Capture Your Ideas More Vividly
My best thoughts always come before I shift into revising mode. The longer I write when I first have the idea, the more material I have to work with when I start revising. It does me no good to note that I want to write a story about love, if what flashed through my mind was a character who loves her husband but loves it more when he goes away on camping trips each weekend because then she can work on her novel and how she loves him even more when he comes home late on Sunday, his clothes wrinkled and smelling of leaves. As with any writing, the more concrete you can make your note-taking, the more vividly you’ll be able to recall the scene.
Put off Procrastinating
It’s easy to accumulate a file of ideas that you never get back to. If your stockpile is superseded by new, better ideas, then that’s fine. But if all your best ideas are sitting in a drawer, maybe you should start writing before filing them away. By writing as much as you can about an idea, you invest yourself in it, meaning you’ll be more reluctant to tuck it away and forget about it. I’m as guilty of this as anyone else. It’s very easy to just bookmark a blog post or a news article with the thought in the back of my head that I should write about that someday. But if I take the time to enter the idea in my to-do list, with a link to the article and some notes about what interested me and what angle I would take, then I’m invested and I’m more likely to come back to it when I’m looking for good topics.
Work Ahead
If your work is deadline-driven, especially if you can create content well ahead of your deadline, do it by all means. I read an article yesterday by Writer’s Digest editor Maria Schneider about the ritual she goes through before writing. In order for her to write, she has to build an atmosphere of nervous tension. If this works for you, then that’s fine, but I need just the opposite. If I procrastinate I get so tense that I have a hard time getting the writing out at all. Yet another reason to act as soon as possible when I get an idea.

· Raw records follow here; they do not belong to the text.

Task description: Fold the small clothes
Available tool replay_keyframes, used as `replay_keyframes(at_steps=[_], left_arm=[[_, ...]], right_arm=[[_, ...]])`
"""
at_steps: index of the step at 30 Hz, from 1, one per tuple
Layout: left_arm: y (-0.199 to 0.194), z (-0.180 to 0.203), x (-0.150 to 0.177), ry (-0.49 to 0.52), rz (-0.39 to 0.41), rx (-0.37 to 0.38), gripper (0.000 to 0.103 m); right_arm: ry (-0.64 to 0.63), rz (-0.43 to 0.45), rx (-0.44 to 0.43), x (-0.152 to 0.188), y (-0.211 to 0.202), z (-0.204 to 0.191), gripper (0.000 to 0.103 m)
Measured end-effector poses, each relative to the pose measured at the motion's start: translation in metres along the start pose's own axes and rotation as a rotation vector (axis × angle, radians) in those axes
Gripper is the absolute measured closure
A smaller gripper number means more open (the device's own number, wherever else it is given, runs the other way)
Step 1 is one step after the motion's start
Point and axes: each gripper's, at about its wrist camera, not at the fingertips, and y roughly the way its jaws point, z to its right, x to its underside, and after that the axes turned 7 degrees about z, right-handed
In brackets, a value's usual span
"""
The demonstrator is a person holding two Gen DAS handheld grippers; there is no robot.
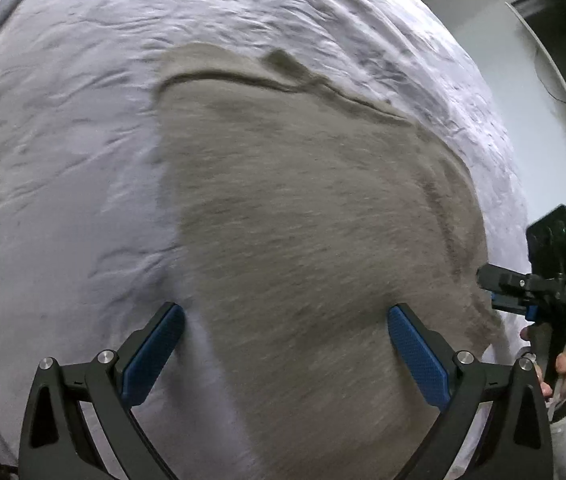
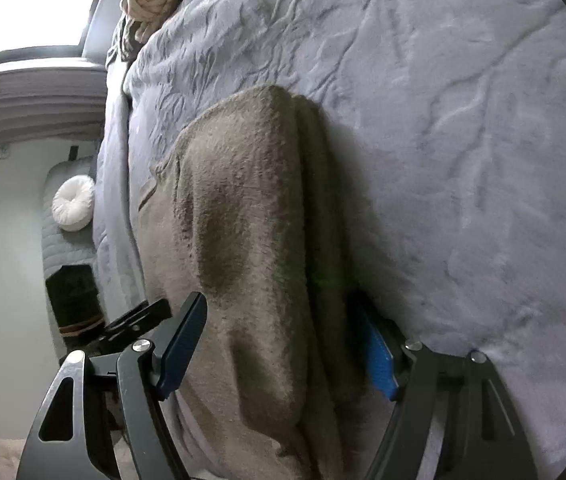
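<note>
Left wrist view: the left hand-held gripper (image 1: 285,354) is hovering released, jaws wide, over a taupe fleecy garment (image 1: 303,208) lying on the pale grey quilted bed (image 1: 63,140). Right wrist view: the right hand-held gripper (image 2: 283,348) is standing released, its blue pads (image 2: 381,358) straddling a raised fold of the garment (image 2: 251,216).

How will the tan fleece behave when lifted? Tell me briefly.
The tan fleece will likely flop: it lies in soft rumpled folds on the bedspread. Probably light, and its fuzzy pile looks grippy rather than slippery. A pinch may lift only one layer, since its edges look doubled over.
</note>
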Motion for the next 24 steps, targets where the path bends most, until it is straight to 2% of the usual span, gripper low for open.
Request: replay_keyframes(at_steps=[4, 7, 11, 13, 15, 17, 18, 20, 24], left_arm=[[0.011, 0.012, -0.005, -0.003, 0.004, 0.017, 0.0], [0.015, 0.017, -0.006, -0.008, 0.011, -0.002, 0.0], [0.022, 0.02, -0.009, -0.01, 0.005, -0.005, 0.0], [0.025, 0.026, -0.013, -0.012, 0.007, -0.007, 0.002], [0.018, 0.026, -0.011, -0.011, 0.027, -0.012, 0.013], [0.012, 0.029, -0.01, -0.007, 0.045, -0.01, 0.031], [0.006, 0.031, -0.01, 0.002, 0.057, -0.009, 0.036], [-0.001, 0.031, -0.009, 0.01, 0.066, 0.002, 0.051], [-0.02, 0.028, -0.008, -0.007, 0.073, 0.064, 0.056]], right_arm=[[-0.048, -0.044, -0.038, -0.005, 0.016, -0.014, 0.025], [-0.086, -0.079, -0.045, -0.008, 0.035, -0.021, 0.024], [-0.07, -0.07, -0.039, -0.008, 0.043, -0.025, 0.024], [-0.063, -0.058, -0.014, -0.007, 0.042, -0.027, 0.029], [-0.083, -0.06, 0.044, -0.005, 0.042, -0.032, 0.051], [-0.101, -0.058, 0.04, 0.0, 0.042, -0.039, 0.06], [-0.116, -0.058, 0.041, 0.001, 0.041, -0.043, 0.064], [-0.11, -0.054, 0.013, 0.004, 0.036, -0.05, 0.067], [-0.071, -0.047, -0.093, 0.011, 0.028, -0.065, 0.069]])
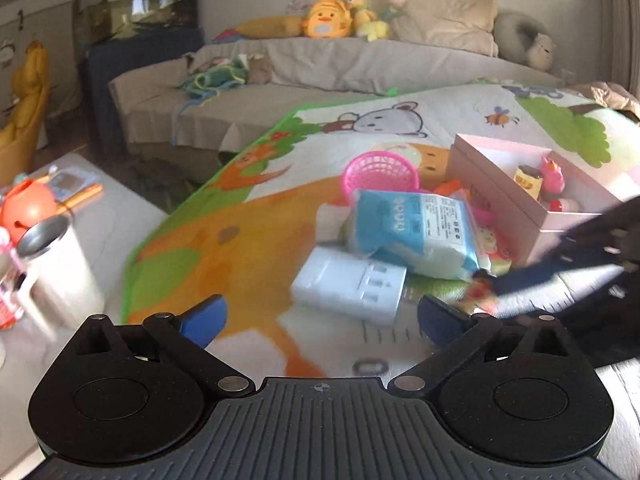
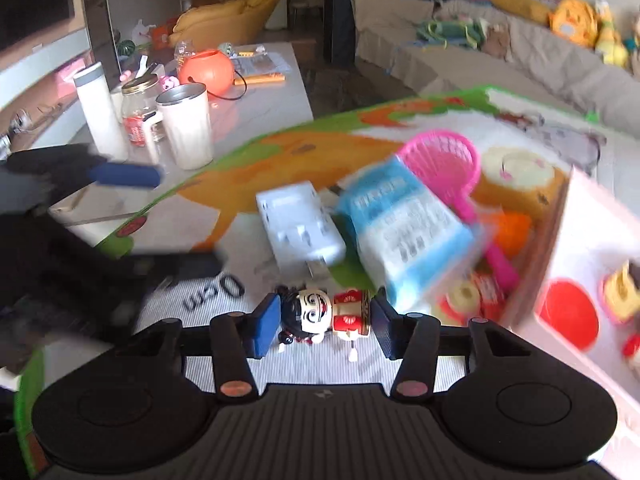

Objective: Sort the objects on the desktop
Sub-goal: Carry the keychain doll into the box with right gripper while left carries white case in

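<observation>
A small toy figure (image 2: 324, 314) with a black-haired head and a red body lies on its side on striped cloth. My right gripper (image 2: 326, 320) is shut on it, one pad at the head and one at the feet. Just beyond lie a white power adapter (image 2: 300, 228), a blue and white tissue pack (image 2: 404, 232) and a pink mesh scoop (image 2: 444, 156). A pink box (image 2: 560, 240) with small toys inside stands at the right. My left gripper (image 1: 322, 312) hangs open over the cartoon mat, short of the adapter (image 1: 348, 284), with nothing between its fingers.
A pale side table (image 2: 280, 92) at the left carries a white tumbler (image 2: 186, 128), a glass jar (image 2: 138, 112), a white bottle (image 2: 98, 108) and an orange pumpkin bucket (image 2: 206, 68). A grey sofa (image 1: 320, 68) with plush toys runs behind the mat.
</observation>
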A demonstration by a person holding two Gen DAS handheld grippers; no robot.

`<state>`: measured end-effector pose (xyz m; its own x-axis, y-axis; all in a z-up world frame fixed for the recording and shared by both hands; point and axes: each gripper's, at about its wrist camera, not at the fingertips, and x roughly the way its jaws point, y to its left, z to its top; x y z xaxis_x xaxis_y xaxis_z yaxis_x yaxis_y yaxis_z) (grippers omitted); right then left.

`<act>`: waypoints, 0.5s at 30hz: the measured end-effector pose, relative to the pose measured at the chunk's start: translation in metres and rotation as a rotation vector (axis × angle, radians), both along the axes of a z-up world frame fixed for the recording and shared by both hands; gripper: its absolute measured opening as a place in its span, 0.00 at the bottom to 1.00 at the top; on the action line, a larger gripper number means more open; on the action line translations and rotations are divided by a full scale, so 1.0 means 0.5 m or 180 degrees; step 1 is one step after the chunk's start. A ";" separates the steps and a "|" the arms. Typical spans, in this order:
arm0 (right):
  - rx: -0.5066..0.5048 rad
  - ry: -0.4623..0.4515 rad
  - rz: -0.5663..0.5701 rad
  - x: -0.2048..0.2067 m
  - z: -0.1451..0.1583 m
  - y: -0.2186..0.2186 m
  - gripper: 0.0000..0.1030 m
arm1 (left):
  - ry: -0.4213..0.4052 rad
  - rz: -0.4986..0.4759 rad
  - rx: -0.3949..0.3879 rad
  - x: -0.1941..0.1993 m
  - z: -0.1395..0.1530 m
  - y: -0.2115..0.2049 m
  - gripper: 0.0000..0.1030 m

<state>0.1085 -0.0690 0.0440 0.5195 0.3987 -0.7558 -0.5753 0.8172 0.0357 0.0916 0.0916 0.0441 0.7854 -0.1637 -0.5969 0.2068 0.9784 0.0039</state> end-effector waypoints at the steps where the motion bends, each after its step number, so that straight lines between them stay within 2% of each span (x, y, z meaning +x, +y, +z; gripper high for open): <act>1: 0.0031 0.0053 -0.0032 -0.008 0.002 -0.022 0.45 | 0.0017 -0.0026 0.0044 0.022 -0.006 -0.014 1.00; 6: -0.0159 0.0033 -0.0184 -0.086 0.018 -0.108 0.45 | 0.0209 -0.0159 0.0330 0.097 -0.044 -0.072 1.00; 11: -0.0195 0.0068 -0.0386 -0.132 0.023 -0.184 0.46 | 0.0402 -0.0093 0.0369 0.114 -0.064 -0.090 1.00; 12: -0.0162 0.0058 -0.0422 -0.139 0.025 -0.196 0.49 | 0.0408 -0.0076 0.0356 0.109 -0.064 -0.090 0.99; 14: -0.0085 0.0029 -0.0473 -0.151 0.026 -0.212 0.69 | 0.0406 -0.0102 0.0303 0.094 -0.060 -0.089 0.92; 15: -0.0052 -0.0006 -0.0487 -0.155 0.027 -0.216 0.72 | 0.0431 -0.0115 0.0298 0.083 -0.057 -0.091 0.92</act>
<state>0.0309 -0.1769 0.0576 0.5747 0.3025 -0.7604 -0.4441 0.8958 0.0208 0.1333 0.0463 0.0155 0.6913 -0.1291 -0.7109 0.2467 0.9670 0.0642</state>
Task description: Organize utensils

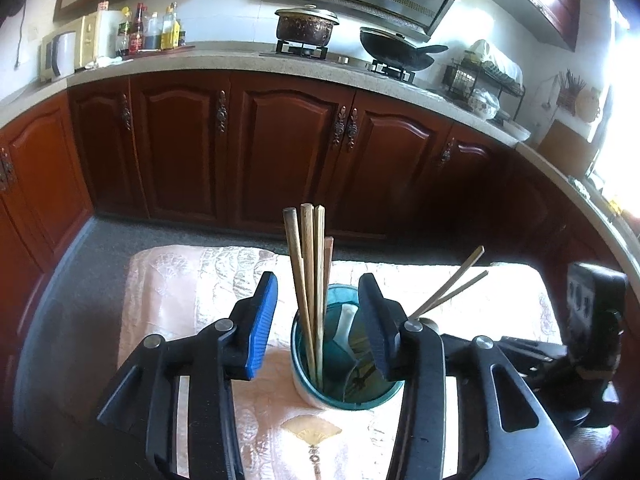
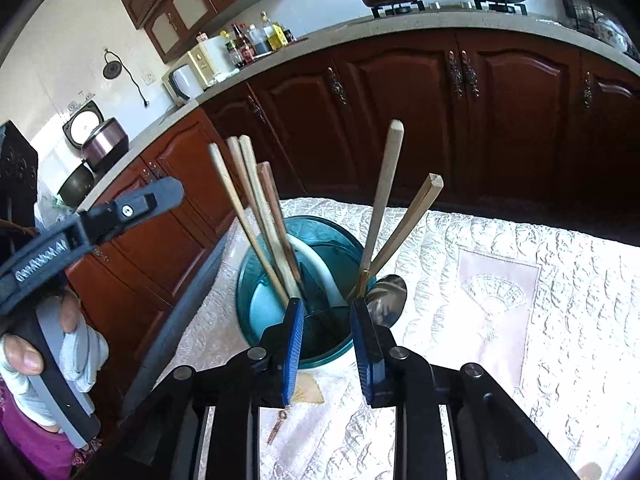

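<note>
A teal utensil cup (image 1: pixel 308 390) (image 2: pixel 256 300) stands on the pale embroidered cloth (image 1: pixel 168 300) (image 2: pixel 500 280). Several wooden chopsticks (image 1: pixel 308 280) (image 2: pixel 256 216) stand upright in it, beside a white spoon (image 1: pixel 344 328) (image 2: pixel 320 268). Another pair of chopsticks (image 2: pixel 400 224) (image 1: pixel 452 288) leans at the cup's right rim, next to a metal spoon (image 2: pixel 386 300). My left gripper (image 1: pixel 320 324) is open, its fingers either side of the cup, holding nothing. My right gripper (image 2: pixel 326 332) is open just short of the cup, empty.
Dark red cabinets (image 1: pixel 280 148) under a grey counter (image 1: pixel 224 60) ring the room. A pot (image 1: pixel 306 26) and a wok (image 1: pixel 396 50) sit on the stove. A small key (image 2: pixel 278 426) lies on the cloth below my right gripper.
</note>
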A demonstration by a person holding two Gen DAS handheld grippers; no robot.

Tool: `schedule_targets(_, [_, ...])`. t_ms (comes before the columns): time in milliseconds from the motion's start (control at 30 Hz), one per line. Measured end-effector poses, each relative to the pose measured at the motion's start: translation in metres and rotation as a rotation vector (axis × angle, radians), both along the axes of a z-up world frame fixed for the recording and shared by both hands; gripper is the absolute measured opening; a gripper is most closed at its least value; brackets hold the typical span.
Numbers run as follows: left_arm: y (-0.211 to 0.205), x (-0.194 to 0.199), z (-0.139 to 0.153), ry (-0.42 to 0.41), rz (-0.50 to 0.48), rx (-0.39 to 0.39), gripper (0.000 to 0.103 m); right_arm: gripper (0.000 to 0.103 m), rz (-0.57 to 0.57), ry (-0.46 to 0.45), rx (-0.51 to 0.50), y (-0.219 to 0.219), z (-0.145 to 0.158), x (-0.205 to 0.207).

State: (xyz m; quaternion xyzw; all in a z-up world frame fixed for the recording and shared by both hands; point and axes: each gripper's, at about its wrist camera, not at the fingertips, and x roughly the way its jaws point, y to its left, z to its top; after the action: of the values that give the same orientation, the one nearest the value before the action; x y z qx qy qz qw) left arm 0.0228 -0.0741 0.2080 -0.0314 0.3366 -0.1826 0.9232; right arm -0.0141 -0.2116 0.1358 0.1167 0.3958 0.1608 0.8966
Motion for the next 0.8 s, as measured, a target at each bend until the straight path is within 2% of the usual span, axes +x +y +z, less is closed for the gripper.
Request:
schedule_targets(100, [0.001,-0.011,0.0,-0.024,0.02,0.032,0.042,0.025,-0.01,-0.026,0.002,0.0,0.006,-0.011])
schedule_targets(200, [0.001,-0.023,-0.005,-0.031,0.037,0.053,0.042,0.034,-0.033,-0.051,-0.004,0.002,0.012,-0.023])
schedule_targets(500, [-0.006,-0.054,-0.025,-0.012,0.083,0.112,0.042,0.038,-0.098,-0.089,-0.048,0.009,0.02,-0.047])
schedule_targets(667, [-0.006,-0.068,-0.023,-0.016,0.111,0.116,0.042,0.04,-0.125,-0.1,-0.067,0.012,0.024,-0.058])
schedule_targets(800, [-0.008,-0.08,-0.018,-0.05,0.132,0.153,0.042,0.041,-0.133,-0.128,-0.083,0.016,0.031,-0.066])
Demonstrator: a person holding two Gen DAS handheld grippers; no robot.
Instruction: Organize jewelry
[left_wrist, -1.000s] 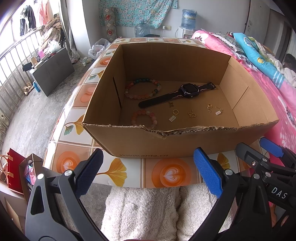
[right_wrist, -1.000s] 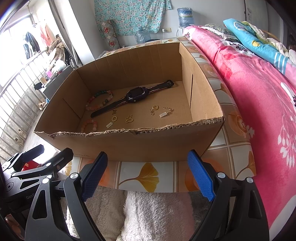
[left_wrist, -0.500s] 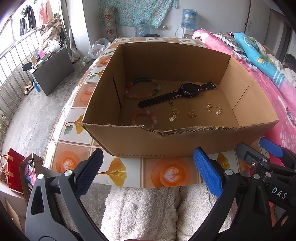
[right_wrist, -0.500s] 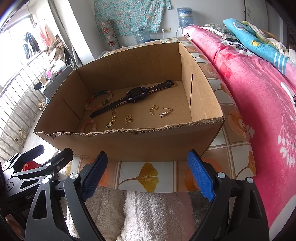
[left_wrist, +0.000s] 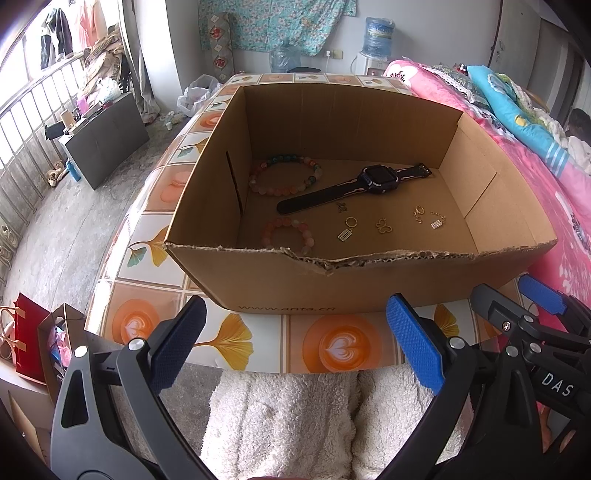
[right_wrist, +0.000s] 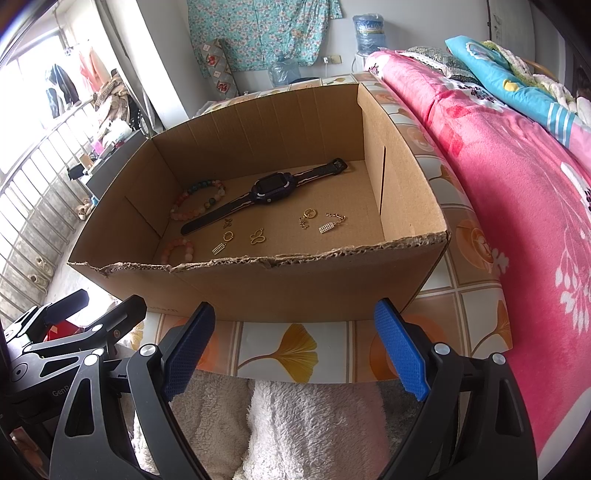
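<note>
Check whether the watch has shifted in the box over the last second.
No. The watch lies where it did, its strap end beside the bracelet, same place against the box walls.

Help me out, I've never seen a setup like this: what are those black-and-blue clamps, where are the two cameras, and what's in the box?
They are two hand-held grippers; each carries a camera looking along its fingers. One picture is from the left gripper, the other from the right gripper. Both are open and hold nothing. On the tiled table stands a cardboard box. Inside lie a dark watch, two bead bracelets and several small gold charms.
</note>
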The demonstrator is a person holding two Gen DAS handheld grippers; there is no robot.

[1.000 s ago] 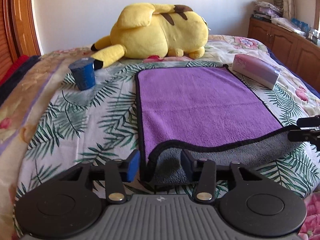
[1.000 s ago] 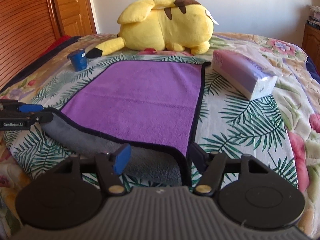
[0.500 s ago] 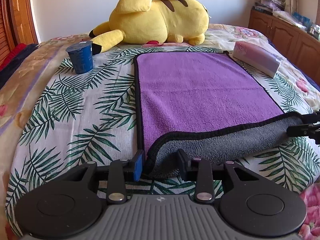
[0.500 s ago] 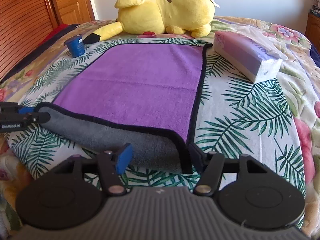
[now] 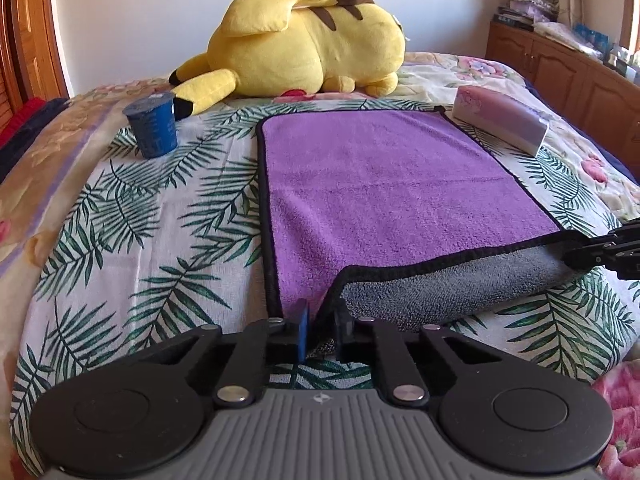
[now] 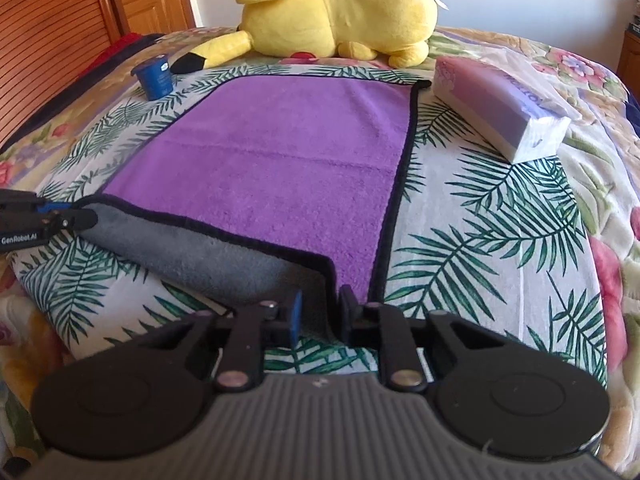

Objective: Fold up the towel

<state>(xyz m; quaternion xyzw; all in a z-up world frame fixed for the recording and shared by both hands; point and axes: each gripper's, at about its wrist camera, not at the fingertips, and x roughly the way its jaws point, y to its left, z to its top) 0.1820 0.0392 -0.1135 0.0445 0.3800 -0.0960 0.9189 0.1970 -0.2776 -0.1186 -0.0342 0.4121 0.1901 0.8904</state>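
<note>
1. While the purple towel (image 5: 384, 184) lies spread flat over the middle of the bed (image 5: 132, 232), its near edge is curled up so that the grey underside (image 6: 208, 256) shows in a band along the bed's near edge.
2. The left gripper (image 5: 320, 326) has its fingers closed on the towel's near left corner; cloth sits pinched between them.
3. The right gripper (image 6: 320, 312) is at the near right corner with its fingers closing, and the towel's black hem runs down between them; they look to be pressing on it already.
4. Done so far, as I judge it: both near corners are taken and the near edge is raised a little off the bed.
5. Left to do: the fold itself. No half lies over the other yet; the far edge sits untouched near the yellow plush toy (image 5: 304, 44).
6. The blue cup (image 5: 152, 126) and the tissue pack (image 6: 500, 108) stand just beside the towel's far corners, so carrying the near edge across calls for care.
</note>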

Don’t believe you’re doomed if you don’t have time to flesh out an idea the moment you think of it. If you’re already late to pick up your kids from school, don’t pull over and write for fifteen minutes when you get an idea. But maybe before you record that idea in whatever organizing system you use, take a few minutes to flesh out your first hasty notes. You’ll be glad you did when you start working on your first draft.